Excuse me if I´m all wet, but..

I really thought that spare 3-phase motors with a few caps make "real", "perfect", 3-phase electricity.
And since 3P motors are cheap, used, are the optimal $ solution in many ways.

Is this somehow discredited ?
Or are there some limits re: size ?

I seem to recall 10HP, and maybe more, were successfully used.

And at least some have mentioned using them on Haas stuff, ie 7-12-25 kW.
For years, successfully.

Not arguing - just interested to learn.
To my mind/theory/understanding, the spare 3-phase motor works really well, as I understand it.


Secondary Q.
Can one use a slow(er) 3-phase motor ?
Ie is a 1100 vs 1800 -ish motor as good ?

The only 3-phase stuff I use/wired are VFDs, and work fine.
The old == 1940 ? - 1950 ? bridgeport motor runs fine on a hitachi VFD.

So, since I know nothing about generating 3-phase, I thought I would ask the more experienced/knowledgeable guys.
My Q. is why does one want a PP ?

If wishes were fishes I'd have bought the PP. Of course that's what I said last time I bought a rotary and now with the addition of a second one I'm almost halfway to the cost of a PP. Maybe if I stop buying machines I'll have the money to upgrade to a PP. :-)

Teryk
 
The PP creates three phase power that looks the same on all three legs, same voltage, same source impedance. The rotary converters do not.
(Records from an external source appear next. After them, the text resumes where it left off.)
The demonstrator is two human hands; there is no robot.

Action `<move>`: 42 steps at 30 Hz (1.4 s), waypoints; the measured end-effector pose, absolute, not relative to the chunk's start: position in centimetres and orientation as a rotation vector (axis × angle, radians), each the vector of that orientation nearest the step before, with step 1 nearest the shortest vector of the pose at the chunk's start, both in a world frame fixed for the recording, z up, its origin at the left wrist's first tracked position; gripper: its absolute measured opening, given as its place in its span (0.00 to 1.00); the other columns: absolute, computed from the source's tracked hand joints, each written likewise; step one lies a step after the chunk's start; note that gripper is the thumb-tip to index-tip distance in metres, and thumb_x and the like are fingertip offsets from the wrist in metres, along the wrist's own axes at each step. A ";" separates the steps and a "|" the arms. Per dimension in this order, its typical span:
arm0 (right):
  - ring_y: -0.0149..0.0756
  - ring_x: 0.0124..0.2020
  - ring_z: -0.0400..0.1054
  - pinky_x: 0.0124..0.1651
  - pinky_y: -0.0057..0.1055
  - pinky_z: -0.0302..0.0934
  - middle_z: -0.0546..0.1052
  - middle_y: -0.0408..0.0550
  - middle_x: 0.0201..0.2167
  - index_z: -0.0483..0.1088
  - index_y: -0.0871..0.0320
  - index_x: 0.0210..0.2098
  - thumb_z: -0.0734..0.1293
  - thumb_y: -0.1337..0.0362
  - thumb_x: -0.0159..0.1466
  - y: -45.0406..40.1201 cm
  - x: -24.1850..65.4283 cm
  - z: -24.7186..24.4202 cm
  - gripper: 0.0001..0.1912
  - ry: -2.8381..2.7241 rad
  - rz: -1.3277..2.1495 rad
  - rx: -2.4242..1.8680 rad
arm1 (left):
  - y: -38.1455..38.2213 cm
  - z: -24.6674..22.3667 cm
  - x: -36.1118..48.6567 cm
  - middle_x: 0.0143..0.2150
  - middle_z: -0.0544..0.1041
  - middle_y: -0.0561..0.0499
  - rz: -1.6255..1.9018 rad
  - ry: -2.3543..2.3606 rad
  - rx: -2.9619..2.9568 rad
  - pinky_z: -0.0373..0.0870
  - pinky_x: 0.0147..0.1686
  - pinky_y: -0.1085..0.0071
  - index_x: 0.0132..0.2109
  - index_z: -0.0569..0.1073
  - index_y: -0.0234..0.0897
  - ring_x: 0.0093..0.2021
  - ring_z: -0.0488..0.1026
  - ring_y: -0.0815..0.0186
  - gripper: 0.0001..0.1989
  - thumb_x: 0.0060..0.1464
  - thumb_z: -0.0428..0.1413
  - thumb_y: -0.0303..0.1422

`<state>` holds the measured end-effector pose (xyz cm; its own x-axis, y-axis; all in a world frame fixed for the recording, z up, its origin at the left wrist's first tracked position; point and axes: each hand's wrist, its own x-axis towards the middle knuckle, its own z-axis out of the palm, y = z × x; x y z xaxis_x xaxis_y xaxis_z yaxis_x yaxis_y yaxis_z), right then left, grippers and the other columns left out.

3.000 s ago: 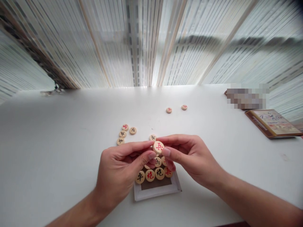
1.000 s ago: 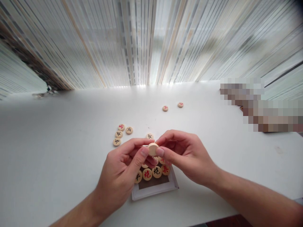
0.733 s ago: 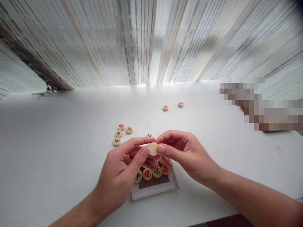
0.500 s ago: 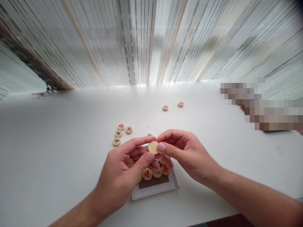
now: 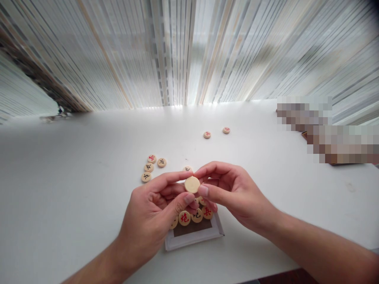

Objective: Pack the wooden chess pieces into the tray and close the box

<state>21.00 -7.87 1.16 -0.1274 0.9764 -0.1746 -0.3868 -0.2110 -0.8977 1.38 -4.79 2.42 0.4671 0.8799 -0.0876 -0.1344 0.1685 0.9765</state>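
A round wooden Chinese chess piece (image 5: 192, 185), its plain side facing me, is pinched between the fingertips of both hands. My left hand (image 5: 158, 209) is closed on its left side, thumb below and index finger above. From the right, my right hand (image 5: 229, 189) grips the same piece with thumb and index finger. Beneath them lies a shallow box with a white rim (image 5: 195, 240), partly hidden by the hands. Several pieces rest in it, among them a red-marked piece (image 5: 184, 218) and a black-marked piece (image 5: 196, 215).
Left of the hands, a red-marked piece (image 5: 152, 158) lies with several black-marked ones. Another piece (image 5: 187, 169) sits just behind my fingers. Two red-marked pieces (image 5: 207, 135) are farther back on the white table (image 5: 74, 189). Blurred-out items stand at the right; a striped curtain (image 5: 177, 51) hangs behind.
My right thumb has slid slightly right, uncovering more of the piece's face. My left thumb has shifted a little. The other pieces and the box stay where they were.
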 end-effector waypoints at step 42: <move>0.27 0.23 0.66 0.26 0.23 0.62 0.79 0.44 0.24 0.78 0.59 0.34 0.87 0.65 0.53 -8.2 20.8 1.5 0.17 -0.865 1.598 -1.026 | -5.2 1.0 1.0 0.45 0.91 0.57 1.013 0.793 1.667 0.84 0.42 0.86 0.51 0.86 0.44 0.38 0.89 0.72 0.16 0.61 0.68 0.21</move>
<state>20.76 -8.16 1.46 -0.1323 0.9705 -0.2015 -0.3619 -0.2365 -0.9017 1.01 -5.17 0.99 0.4363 0.8640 0.2511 0.0363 -0.2958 0.9546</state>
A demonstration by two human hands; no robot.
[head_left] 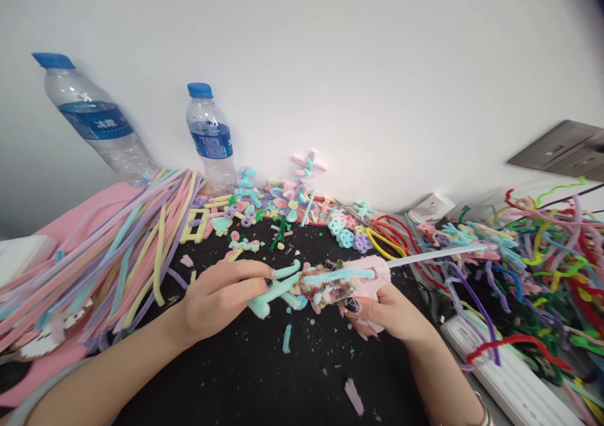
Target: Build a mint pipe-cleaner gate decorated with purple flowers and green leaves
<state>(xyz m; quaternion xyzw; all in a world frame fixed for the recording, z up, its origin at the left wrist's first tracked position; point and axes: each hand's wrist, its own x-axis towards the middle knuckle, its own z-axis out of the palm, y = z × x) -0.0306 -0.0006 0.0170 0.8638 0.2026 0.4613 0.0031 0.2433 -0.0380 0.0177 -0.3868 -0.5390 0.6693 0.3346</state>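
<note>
My left hand pinches a mint-green fuzzy stem piece with several bent arms. My right hand is wrapped round a pale pink glue gun, whose front is crusted with coloured fuzz. A light blue strip lies along the tool's side, and a long whitish glue stick sticks out of its back to the right. The gun's tip meets the green piece between my hands; the exact contact point is too small to tell.
Two bottles lean at the wall. Pastel stems spread at left, small fuzzy shapes behind the black mat. Scissors, a white power strip and tangled coloured stems are at right.
</note>
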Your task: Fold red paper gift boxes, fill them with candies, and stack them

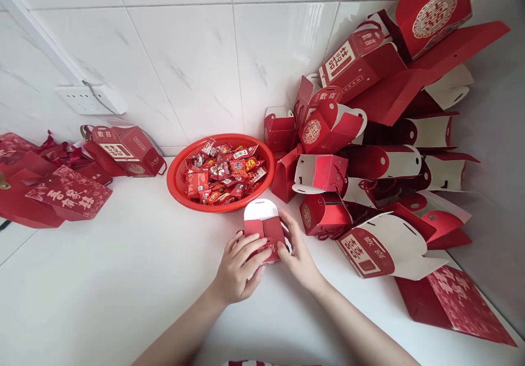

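A small red box (255,226) with a white-lined rounded flap standing up at its far side is between both hands, just in front of a red basket (177,192) of wrapped candies (221,170). My left hand (239,265) lies over the box's near left part, fingers bent across its red panels. Gripping the right side is my right hand (298,252), its thumb on the near right corner and its fingers along the far side. The inside of the box cannot be seen.
Many red boxes, several open, are piled at the right against the wall, with a large box (365,245) near the right hand. Closed red boxes (123,150) and patterned boxes (69,193) stand at the left. A wall socket (88,100) is above them.
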Motion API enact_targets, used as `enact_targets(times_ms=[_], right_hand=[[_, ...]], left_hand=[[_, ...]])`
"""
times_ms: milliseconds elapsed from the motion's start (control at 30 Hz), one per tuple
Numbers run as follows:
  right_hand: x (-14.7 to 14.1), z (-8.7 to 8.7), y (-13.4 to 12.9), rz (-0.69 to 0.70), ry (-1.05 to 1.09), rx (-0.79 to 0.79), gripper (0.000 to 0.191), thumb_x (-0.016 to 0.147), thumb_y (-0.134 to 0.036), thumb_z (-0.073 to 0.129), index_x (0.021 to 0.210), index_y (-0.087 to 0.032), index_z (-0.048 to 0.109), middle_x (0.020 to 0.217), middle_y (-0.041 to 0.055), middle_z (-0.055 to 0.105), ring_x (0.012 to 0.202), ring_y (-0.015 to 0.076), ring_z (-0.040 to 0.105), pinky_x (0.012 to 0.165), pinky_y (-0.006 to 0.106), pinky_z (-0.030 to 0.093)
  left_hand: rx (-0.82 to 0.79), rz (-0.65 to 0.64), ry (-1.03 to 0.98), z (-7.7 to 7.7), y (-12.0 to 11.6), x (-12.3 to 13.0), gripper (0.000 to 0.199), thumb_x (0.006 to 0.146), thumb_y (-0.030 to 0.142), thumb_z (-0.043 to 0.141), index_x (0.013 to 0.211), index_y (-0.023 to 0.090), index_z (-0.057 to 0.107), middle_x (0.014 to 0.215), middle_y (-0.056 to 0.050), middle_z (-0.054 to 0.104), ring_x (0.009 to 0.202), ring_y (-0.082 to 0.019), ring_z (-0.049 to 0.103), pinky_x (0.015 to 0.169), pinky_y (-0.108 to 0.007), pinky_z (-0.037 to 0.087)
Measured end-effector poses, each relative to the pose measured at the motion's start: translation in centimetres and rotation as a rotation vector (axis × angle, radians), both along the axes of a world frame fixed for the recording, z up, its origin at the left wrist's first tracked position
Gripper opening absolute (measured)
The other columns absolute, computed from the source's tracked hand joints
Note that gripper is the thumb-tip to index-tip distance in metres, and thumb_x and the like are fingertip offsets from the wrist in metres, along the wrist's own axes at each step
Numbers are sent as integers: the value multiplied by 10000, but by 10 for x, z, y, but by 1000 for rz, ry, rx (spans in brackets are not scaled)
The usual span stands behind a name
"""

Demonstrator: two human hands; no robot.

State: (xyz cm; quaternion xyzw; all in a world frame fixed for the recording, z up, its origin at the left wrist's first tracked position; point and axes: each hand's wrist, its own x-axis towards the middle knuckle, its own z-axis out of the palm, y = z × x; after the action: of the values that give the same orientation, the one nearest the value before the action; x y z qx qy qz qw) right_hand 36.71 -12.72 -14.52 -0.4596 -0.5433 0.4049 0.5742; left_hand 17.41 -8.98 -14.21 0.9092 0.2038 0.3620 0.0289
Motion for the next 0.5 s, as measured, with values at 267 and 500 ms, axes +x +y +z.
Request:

The PP can both source and sink power with near zero source impedance, just like utility power, not like rotary phase converter power. These features don't always matter, but often do.
 
My Q. is why does one want a PP ?

Primarily for noise concerns. The PP is near silent, where a RPC hums continuously in the background.

VFD is also a good option up to about 3HP, but above they tend to get pricey also...but you can find some for 5HP that aren't that badly priced, so it all depends on what exactly one needs power wise, and whether they can tolerate the noise of an RPC.
 
Primarily for noise concerns. The PP is near silent, where a RPC hums continuously in the background.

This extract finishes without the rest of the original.